夜の一幕

 ある宿屋の一室。


 冒険者になったとはいえお金に余裕があるわけではない。イリスとルブリムはそういった理由から、同じ部屋を取っていた。


 部屋に備えられている小さな風呂で軽く身体を流してから、簡素なベッドに腰掛けて髪を乾かす。


 ルブリムは部屋にあるぼろい椅子に座って、小さなランプの灯りに照らされながらぼうっと窓の外を眺めていた。


 まだまだ先は長いとはいえ、一応の目的は果たした。


 そのことでイリスは少しばかり安心を覚えていたのだろう。何よりも、ルブリムが自分の友達と言ってくれたことが嬉しかったからだろうか。




「ボクは、上手くやれていたかい?」




 そんな言葉が口を衝いて出てしまったのは。




「上手く?」


「初めての実戦だったからね。勿論、他の冒険者と一緒にクエストには出たけれど、殆どサポートだけだったわけだし」




 ロレンソと一緒にクエストに出たときは、彼自身の気遣いもあってか殆どイリスはサポート役に回っていた。そのサポートですらも、荷物持ちなどの基本的なことが大半だ。


 ――それに加えてイリス自身がまともに働いていなかったというのも理由ではあるが。




「魔法学園で幾つもの魔法を学んだ。他の人よりもボクが優れている自覚も自信もある。ただ、それでも」




 目の前に迫る魔物。


 傷ついた人。


 強大だからこそ、仲間を巻き込まないような戦い方。


 それら全てが、今までのイリスは知らなかったことだ。頭の中でシミュレーションができていたとしても、実戦でそれをこなすのに必要な精神力は並ではない。


 そういう意味では、ルブリムはイリスにとっては完璧とも言える相棒だった。加えて、ヘイゼルの無謀だが前向きな姿勢はイリスに感情の力を与えてくれた。




「怖かった?」


「さあね。ボクがオーク程度に劣るとは微塵も思っていなかったから。ただ、うん。……想像していたよりも、凄かったのは事実だ」




 イリスの小さな手は、今頃になって震えていた。


 本当に、ルブリムとヘイゼルがいてよかったと思う。もしあの場にイリス一人であったら、適当な理由をつけて逃げてしまっていたかも知れない。


 幾ら天才であると豪語していても、その程度には弱い少女であった。


 ふと、ベッドの隣に体重がかかる。


 いつの間にかルブリムは真横に座っており、腕が触れ合ってそこからお互いの体温が伝わってくる。

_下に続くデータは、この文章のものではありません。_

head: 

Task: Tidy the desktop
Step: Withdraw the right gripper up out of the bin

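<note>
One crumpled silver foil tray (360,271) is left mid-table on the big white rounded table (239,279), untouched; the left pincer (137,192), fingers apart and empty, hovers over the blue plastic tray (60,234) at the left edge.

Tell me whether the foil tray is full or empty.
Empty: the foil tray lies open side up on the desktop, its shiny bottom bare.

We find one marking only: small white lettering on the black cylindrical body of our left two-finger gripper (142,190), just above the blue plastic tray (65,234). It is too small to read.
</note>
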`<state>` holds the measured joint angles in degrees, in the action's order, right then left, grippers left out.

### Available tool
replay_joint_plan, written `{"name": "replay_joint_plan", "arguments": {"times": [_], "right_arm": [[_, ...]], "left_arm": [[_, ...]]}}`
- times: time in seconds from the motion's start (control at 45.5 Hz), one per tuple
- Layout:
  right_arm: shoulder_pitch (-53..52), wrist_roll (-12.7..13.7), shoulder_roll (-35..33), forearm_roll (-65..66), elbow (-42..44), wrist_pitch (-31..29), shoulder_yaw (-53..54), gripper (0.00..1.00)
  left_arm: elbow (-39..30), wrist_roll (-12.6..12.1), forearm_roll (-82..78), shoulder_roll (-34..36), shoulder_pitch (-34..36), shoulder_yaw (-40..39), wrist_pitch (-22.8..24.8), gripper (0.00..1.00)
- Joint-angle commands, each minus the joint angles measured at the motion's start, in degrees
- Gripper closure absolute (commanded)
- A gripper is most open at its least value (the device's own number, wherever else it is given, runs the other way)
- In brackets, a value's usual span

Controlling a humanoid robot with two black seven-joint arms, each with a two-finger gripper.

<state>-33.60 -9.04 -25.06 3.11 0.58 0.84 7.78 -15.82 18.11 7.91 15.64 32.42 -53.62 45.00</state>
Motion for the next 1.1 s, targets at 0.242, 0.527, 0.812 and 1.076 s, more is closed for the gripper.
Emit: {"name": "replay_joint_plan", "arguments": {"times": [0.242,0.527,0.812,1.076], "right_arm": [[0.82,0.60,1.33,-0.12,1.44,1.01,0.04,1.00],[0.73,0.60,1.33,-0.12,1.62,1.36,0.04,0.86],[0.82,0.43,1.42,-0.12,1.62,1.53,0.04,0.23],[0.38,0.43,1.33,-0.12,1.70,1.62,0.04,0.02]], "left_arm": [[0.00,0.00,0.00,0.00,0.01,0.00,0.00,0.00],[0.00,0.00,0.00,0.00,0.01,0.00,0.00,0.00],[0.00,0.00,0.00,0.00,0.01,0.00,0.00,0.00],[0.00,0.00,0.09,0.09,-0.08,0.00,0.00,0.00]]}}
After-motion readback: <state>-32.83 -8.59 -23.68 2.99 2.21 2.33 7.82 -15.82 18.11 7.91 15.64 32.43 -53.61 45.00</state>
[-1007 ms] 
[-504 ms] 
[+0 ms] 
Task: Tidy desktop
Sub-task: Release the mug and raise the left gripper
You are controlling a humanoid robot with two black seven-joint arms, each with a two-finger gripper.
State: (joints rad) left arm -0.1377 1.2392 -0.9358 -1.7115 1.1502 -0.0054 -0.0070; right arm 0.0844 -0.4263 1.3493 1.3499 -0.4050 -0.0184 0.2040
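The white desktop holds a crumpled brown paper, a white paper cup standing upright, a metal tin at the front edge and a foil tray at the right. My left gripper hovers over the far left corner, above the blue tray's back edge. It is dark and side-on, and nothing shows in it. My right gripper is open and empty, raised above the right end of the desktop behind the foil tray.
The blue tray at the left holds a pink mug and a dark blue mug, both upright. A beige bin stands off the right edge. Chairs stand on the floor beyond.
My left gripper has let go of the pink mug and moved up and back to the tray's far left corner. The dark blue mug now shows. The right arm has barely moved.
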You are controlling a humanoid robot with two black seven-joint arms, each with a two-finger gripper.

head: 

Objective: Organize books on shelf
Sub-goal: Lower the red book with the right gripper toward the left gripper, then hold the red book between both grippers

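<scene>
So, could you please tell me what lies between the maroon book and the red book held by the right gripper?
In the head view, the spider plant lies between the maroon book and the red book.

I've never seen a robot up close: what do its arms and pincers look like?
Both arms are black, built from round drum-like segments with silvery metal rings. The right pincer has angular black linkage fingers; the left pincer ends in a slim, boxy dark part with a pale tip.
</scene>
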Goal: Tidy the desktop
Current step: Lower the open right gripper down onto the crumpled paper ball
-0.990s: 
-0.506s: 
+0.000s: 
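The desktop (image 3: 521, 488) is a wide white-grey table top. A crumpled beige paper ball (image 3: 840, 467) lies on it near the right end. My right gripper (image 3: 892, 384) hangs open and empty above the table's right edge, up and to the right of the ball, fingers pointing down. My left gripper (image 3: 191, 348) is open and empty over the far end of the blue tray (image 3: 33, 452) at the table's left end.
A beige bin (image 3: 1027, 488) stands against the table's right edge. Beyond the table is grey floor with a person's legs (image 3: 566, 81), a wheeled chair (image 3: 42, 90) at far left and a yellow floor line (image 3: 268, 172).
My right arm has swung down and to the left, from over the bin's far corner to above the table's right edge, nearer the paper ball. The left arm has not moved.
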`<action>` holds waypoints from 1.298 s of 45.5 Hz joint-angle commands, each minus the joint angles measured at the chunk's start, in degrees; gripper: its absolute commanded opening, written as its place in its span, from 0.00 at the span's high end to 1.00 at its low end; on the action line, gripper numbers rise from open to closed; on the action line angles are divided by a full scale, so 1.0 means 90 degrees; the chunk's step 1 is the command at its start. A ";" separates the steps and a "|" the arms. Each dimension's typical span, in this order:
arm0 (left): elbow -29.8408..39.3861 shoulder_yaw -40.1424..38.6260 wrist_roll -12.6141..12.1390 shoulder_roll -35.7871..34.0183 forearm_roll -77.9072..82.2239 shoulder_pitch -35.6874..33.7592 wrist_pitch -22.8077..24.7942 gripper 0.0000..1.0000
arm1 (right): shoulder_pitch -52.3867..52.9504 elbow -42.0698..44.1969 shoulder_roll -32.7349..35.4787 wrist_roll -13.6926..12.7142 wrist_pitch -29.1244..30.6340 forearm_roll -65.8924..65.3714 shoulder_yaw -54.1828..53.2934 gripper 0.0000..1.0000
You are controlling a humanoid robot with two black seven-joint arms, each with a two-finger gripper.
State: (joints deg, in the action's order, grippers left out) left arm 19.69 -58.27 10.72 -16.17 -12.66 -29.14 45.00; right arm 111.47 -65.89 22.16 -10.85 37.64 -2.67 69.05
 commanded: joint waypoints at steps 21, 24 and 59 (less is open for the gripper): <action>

 風呂で充分に温まったこともあってか、心地よい温度だった。




「偉い」




 掌が頭の上に乗せられた。




「イリスは偉い」




 そのままぐりぐりと、少しばかり乱暴に撫でられる。




「やめたまえよ。ボクは子供じゃない」


「見た目は子供だから大丈夫」


「そういう問題じゃ……」




 身体を引き寄せられ、ルブリムに体重を預けさせられる。


 彼女は当然だが、イリスの小さな体に寄り掛かられても全く揺らぐことはない。




「戦いは怖い」


「……思っていたよりもね」


「だから、イリスは頑張った」


「……そうであってほしいものだ」


「人の命を救うのは、凄いことだって。わたしのおじいちゃんとおばあちゃんも言ってた」


「それは……立派な祖父母だな」




 魔法学園での教えは、魔導に対する探究に全てを捧げること。


 そのためであれば他者の命でも、ましてや自信の命すらも惜しむなというのが通説だった。




「うん。わたしが、大好きな二人。だからお金が必要」


「冒険者になるというのは、それが理由か」




 視線を向けると、ルブリムが頷いた。




「……だが、何故冒険者なんだ?」




 それこそ、イリスではないが別に他の仕事を探してもいいだろう。


 ルブリムほどの力があれば、傭兵でも何でも好きに稼げるはずだ。


 そこまで思案して、イリスは自分の失言に気が付いた。


 イリスがそうであるように、職業を選べる状態で冒険者になるのだから、そこには人に言うことのできない理由の一つや二つぐらいあるだろうに。




「いや、すまない」


「……ん。ゴメン」




 思った通り、ルブリムはそれ以上を語ることはなかった。


 とはいえ、それ自体はイリスにとってはさして重要なことではない。


 彼女が何者であれ、協力してくれた友人であることに変わりはない。


 イリスにとってはルブリムの過去など些細な問題だ。これから冒険者として共に苦難に立ち向かっていくのだから、そんな些事を気にしても何もならない。


 ――もっとも、イリスがルブリムのことを知る機会自体は、想像よりもずっと早くやってくるのだったが。